[TASK TO CARRY OUT] Go through the data line by line from the top, retyping each exactly, and end with the line that contains "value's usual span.".

________________

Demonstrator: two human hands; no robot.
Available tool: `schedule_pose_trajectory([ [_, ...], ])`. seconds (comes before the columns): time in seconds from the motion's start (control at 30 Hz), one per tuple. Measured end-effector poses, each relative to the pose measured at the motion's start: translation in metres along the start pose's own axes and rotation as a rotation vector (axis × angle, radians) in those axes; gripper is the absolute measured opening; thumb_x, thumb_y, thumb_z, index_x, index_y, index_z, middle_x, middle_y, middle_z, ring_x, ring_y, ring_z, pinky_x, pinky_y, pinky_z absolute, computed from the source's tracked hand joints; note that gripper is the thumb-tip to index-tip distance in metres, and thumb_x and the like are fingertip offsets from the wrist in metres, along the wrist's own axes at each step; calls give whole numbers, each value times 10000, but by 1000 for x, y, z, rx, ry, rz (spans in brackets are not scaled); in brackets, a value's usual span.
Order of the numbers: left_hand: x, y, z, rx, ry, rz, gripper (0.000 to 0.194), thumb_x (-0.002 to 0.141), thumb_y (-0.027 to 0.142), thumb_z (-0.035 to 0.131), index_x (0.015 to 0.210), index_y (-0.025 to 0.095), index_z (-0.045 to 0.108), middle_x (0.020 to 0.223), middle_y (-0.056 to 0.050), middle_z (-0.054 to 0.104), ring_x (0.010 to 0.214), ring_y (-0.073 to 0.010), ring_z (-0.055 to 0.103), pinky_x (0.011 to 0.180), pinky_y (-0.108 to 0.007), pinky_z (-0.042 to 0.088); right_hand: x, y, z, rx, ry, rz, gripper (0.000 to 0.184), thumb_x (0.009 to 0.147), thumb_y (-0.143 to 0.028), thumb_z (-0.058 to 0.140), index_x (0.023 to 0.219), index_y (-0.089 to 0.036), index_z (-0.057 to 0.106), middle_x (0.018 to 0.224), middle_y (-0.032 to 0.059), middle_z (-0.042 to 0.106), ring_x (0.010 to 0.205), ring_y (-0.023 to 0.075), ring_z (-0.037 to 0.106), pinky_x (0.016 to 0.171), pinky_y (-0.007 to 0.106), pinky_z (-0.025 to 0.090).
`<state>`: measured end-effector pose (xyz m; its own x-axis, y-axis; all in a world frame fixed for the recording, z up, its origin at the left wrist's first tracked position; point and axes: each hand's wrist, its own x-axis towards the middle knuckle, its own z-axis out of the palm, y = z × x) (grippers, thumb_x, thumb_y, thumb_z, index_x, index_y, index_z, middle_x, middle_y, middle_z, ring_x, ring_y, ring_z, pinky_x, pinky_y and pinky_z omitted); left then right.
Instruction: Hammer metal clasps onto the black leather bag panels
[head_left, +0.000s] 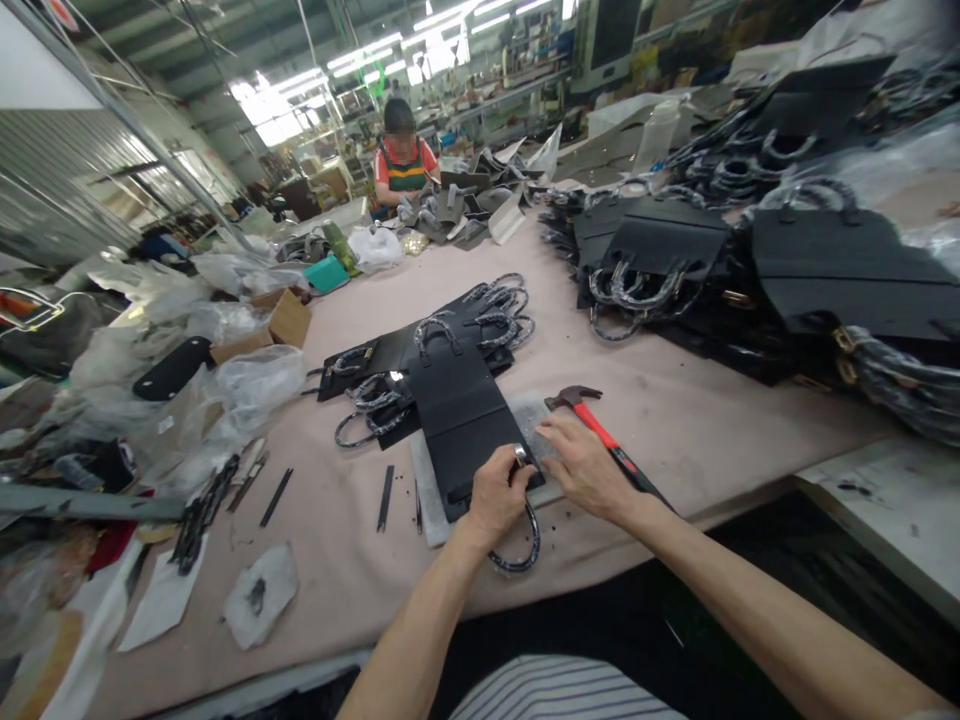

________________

[REPLY]
Demonstrator: two human hands; no robot.
Available tool: `schedule_pose_trajectory([ [_, ...], ])`. seconds (comes before the columns): time in seconds from the motion's start (control at 30 Hz), one per tuple. Measured end-effector poses, each relative to the pose measured at the motion's start: translation in metres along the start pose's own axes and rotation as a rotation vector (axis × angle, radians) in those axes; gripper is the absolute measured opening; thumb_x, thumb_y, thumb_z, index_x, index_y, index_z, middle_x, middle_y, middle_z, ring_x, ring_y, ring_z, pinky_x, pinky_y, pinky_z absolute, computed from the source's tracked hand joints; note that gripper is the thumb-tip to index-tip distance in metres, and thumb_x and the like are fingertip offsets from the wrist in metres, along the wrist's own axes at each step; calls give whole numbers, each value times 10000, but by 1000 for x, y, z, rx, ry, rz (spans in brackets are not scaled); in brackets, a value's usual span.

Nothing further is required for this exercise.